Vocal score for the Hungarian version

Late 20th and early 21st century full length recordings of the Der Graf von Luxemburg in the original German include:
- 1968: Nicolai Gedda (René), Lucia Popp (Angèle), Renate Holm (Juliette), Willi Brokmeier (Armand), Kurt Böhme (Prince Basil), Gisela Litz (Countess Kokozow); Graunke Symphony Orchestra and Bavarian State Opera chorus, conducted by Willy Mattes; EMI 65375 (CD)
- 2005: Bo Skovhus (René), Juliane Banse (Angèle), Gabriele Bone (Juliette), Rainer Trost (Armand), Andreas Conrad (Prince Basil), Eva Maria Marold (Countess Kokozow); Vienna Radio Symphony Orchestra and Festival-Chor KlangBogen Wien, conducted by Alfred Eschwé; CPO 7771942 (DVD)
- 2006: Michael Suttner (René), Ruth Ingeborg Ohlmann (Angèle), Ana-Maria Labin (Juliette), Marko Kathol (Armand), Alfred Sramek (Prince Basil), Marika Lichter (Countess Kokozow); Seefestspiele Mörbisch Orchestra and Choir, conducted by Rudolph Bibl; Oehms Classics, OC 570 (CD) ORF (DVD)

==Films==
Der Graf von Luxemburg was filmed in 1957, The Count of Luxemburg, (directed by Werner Jacobs, with Gerhard Riedmann and Renate Holm) and again in 1972, The Count of Luxemburg, (directed by Wolfgang Glück, with Eberhard Wächter, Lilian Sukis and Erich Kunz).

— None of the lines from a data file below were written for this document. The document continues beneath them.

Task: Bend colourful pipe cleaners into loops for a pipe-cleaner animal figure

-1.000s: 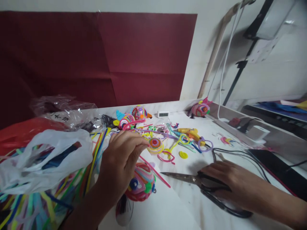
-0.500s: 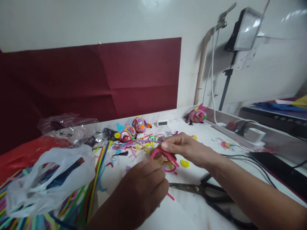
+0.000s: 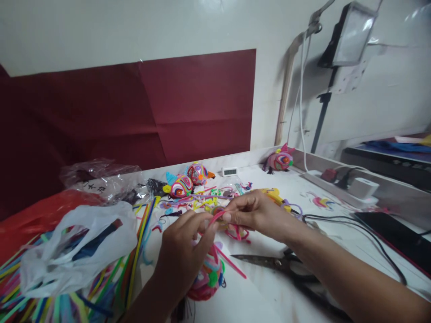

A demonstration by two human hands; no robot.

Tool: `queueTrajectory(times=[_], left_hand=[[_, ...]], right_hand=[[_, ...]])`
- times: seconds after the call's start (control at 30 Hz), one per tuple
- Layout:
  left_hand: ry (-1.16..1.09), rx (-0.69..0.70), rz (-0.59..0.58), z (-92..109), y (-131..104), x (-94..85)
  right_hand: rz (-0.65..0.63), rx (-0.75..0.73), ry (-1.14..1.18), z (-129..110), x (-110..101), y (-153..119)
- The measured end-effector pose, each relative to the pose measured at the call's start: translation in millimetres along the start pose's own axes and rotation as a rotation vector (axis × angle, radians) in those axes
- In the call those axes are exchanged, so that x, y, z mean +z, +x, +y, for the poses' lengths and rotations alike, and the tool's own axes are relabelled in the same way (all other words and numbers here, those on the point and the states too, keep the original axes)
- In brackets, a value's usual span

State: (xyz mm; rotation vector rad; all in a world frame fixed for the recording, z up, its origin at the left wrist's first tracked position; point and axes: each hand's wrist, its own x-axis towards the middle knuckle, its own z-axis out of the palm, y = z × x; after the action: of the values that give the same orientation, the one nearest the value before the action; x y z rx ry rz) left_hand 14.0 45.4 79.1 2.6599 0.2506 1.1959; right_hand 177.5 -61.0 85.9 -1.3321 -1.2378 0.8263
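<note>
A bright pink pipe cleaner (image 3: 216,217) is bent in an arc between my two hands. My left hand (image 3: 186,240) pinches one side of it between thumb and forefinger. My right hand (image 3: 254,214) grips the other side with thumb and fingertips. Under my left hand lies a round, many-coloured pipe-cleaner ornament (image 3: 209,281), partly hidden by the wrist. A straight pink strand (image 3: 232,262) sticks out beside it over white paper. Below my right hand, more curled pink pipe cleaner (image 3: 237,233) shows on the table. Large dark scissors (image 3: 269,261) lie nearby, the right forearm covering part of the handles.
Several finished ornaments (image 3: 180,185) stand at the back among scattered scraps, with a small white digital clock (image 3: 229,172). On the left, a white plastic bag (image 3: 81,246) covers bundled pipe cleaners (image 3: 136,251). A power strip (image 3: 340,190), cables and a dark phone-like slab (image 3: 390,240) lie right.
My left hand has turned and its fingers have extended into a pinch, uncovering the round ornament below. The pink arc between the hands has narrowed. The camera view has shifted slightly.
</note>
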Motion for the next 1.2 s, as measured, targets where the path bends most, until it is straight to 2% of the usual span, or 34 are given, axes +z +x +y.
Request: queueTrajectory(times=[0.17, 0.33, 0.5, 0.57, 0.63, 0.73, 0.93, 1.03, 1.2], left_hand=[[0.113, 0.034, -0.005, -0.8, -2.5, 5.2], [0.269, 0.16, 0.115, -9.6, -2.5, 8.4], [0.315, 0.126, 0.21, -20.3, -2.8, 12.8], [0.237, 0.055, 0.186, -22.3, -1.0, 11.1], [0.124, -0.093, 0.122, -22.2, 1.5, 7.7], [-0.022, -0.302, -0.006, -19.3, 4.2, 3.6], [-0.315, -0.571, -0.268, -15.2, 4.1, 3.9], [-0.498, -0.678, -0.299, -18.2, 3.6, 5.3], [-0.69, -0.796, -0.233, -22.1, 3.3, 9.4]], right_hand=[[0.031, -0.005, 0.021, 0.2, 15.6, 2.7], [0.14, -0.067, -0.077, 3.5, 28.5, 7.7], [0.183, -0.037, -0.011, 14.9, 42.3, 18.5], [0.215, -0.013, 0.021, 17.7, 45.6, 22.0], [0.248, 0.004, 0.04, 18.4, 46.1, 23.6], [0.29, 0.019, 0.062, 17.4, 43.0, 23.2], [0.351, 0.044, 0.113, 17.5, 36.8, 23.5], [0.317, 0.043, 0.172, 18.5, 35.4, 24.5], [0.2, 0.091, 0.21, 20.0, 34.0, 24.3]])
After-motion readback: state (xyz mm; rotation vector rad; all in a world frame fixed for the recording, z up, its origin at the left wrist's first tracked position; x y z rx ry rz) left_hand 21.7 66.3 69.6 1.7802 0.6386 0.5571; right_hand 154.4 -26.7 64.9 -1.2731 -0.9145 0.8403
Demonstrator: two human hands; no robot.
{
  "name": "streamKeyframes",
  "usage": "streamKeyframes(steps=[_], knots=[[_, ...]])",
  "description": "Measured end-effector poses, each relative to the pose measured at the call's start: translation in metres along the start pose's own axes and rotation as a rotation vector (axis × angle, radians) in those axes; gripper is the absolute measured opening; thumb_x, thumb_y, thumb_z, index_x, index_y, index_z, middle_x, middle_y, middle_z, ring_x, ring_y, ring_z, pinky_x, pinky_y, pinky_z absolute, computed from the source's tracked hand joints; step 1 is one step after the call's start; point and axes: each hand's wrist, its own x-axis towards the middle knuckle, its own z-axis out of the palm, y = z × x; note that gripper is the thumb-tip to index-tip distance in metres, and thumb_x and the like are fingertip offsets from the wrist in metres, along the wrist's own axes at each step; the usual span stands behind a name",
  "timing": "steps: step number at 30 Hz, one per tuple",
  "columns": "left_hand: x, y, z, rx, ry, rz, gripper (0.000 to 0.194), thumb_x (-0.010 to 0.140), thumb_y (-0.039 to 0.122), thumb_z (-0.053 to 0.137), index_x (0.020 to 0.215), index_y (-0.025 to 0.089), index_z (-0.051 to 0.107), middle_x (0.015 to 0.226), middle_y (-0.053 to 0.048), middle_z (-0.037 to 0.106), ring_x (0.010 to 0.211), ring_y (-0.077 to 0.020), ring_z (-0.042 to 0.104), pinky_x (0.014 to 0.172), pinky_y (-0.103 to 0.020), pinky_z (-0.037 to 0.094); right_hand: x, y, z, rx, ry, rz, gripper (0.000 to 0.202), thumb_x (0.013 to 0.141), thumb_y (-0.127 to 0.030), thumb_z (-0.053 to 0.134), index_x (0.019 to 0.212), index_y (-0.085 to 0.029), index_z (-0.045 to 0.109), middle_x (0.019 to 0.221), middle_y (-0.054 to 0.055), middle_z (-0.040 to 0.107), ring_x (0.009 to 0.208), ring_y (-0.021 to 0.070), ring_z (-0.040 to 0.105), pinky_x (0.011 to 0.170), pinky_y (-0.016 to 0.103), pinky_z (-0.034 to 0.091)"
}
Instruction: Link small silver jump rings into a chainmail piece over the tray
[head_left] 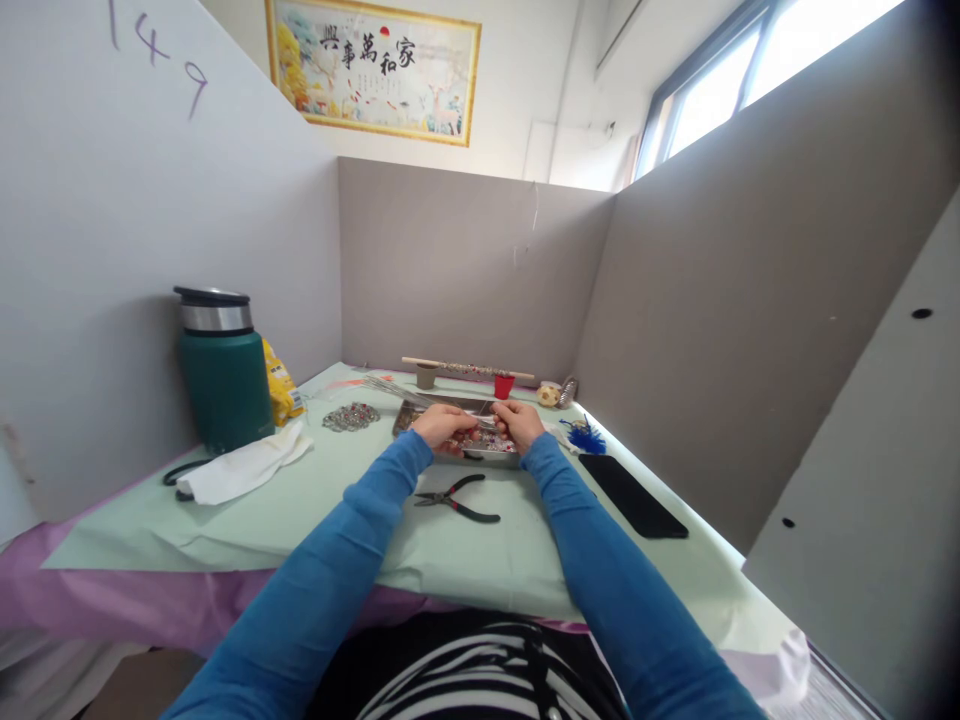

There were also three silent films based on the operetta, the 1911 Brazilian film O Conde de Luxemburgo (directed by Alberto Botelho and produced by William Auler), the 1918 Hungarian film Luxemburg grófja (directed by Antal Forgács and produced by the Gloria film company) and the 1926 American film The Count of Luxembourg starring George Walsh (directed by Arthur Gregor and produced by Chadwick Pictures).